* [THE TASK]:
The lines to return are those below that contain the word "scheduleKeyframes".

* [GIVEN DATA]:

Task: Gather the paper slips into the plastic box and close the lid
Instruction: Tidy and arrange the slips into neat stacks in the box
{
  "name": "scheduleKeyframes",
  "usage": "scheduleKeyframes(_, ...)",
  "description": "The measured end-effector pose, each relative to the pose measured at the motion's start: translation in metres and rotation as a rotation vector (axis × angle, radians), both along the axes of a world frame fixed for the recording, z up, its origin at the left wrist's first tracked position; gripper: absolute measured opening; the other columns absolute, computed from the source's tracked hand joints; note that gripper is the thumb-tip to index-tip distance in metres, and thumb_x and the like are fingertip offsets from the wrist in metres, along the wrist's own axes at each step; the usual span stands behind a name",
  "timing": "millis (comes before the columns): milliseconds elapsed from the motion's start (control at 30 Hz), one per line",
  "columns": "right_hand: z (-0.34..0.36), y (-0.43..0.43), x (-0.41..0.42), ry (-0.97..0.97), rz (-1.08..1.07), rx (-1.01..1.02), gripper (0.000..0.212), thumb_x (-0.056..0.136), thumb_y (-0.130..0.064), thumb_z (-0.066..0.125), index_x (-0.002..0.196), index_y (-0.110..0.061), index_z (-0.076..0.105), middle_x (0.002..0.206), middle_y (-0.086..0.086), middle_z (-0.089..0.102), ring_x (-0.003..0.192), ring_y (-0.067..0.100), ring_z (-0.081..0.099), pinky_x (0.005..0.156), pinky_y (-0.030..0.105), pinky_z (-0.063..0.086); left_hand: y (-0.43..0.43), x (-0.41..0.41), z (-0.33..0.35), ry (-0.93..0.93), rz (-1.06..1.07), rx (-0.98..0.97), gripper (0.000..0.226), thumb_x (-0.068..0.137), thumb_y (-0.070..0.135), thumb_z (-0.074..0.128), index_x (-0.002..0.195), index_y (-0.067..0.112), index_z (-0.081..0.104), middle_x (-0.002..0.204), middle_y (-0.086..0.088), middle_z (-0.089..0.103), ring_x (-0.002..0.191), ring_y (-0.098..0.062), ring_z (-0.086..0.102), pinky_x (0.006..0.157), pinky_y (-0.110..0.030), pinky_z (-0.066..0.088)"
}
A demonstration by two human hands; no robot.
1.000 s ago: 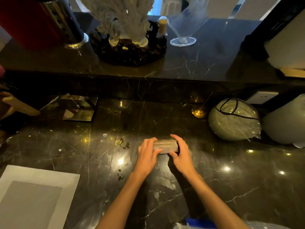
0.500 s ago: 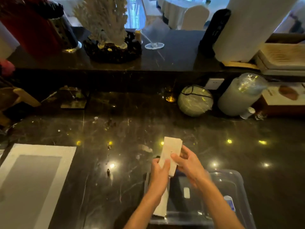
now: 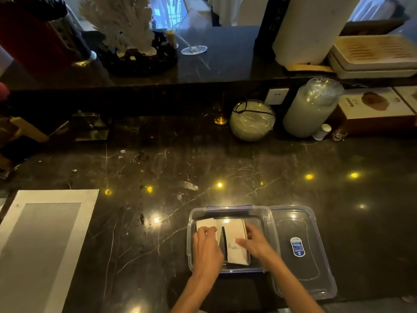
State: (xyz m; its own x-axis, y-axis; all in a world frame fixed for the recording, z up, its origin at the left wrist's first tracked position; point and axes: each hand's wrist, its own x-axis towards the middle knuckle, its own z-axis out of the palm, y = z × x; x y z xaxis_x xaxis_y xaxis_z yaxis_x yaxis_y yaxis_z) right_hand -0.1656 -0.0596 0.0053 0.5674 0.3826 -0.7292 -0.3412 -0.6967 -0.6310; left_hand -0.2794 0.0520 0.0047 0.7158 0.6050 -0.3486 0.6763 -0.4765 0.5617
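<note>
A clear plastic box (image 3: 228,210) with blue clips stands on the dark marble counter near the front edge. Its clear lid (image 3: 300,251), with a blue sticker, lies flat just to the right of the box. White paper slips (image 3: 235,241) lie inside the box in two stacks with a dark gap between them. My left hand (image 3: 206,247) rests on the left stack, fingers curled over it. My right hand (image 3: 255,243) presses on the right stack, thumb on top of the paper.
A white and grey placemat (image 3: 42,242) lies at the front left. At the back stand a wrapped round bowl (image 3: 252,120), a wrapped stack of cups (image 3: 311,107), a small white bottle (image 3: 321,132) and a brown box (image 3: 379,109). A raised shelf (image 3: 214,68) carries a coral ornament.
The stack of slips was lifted from the counter, carried toward me and lowered into the box. Both hands now rest on the slips inside it. The view has tilted down.
</note>
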Motion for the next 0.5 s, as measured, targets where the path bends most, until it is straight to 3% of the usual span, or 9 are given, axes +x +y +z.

* [EXERCISE RESULT]:
  "name": "scheduleKeyframes",
  "usage": "scheduleKeyframes(_, ...)",

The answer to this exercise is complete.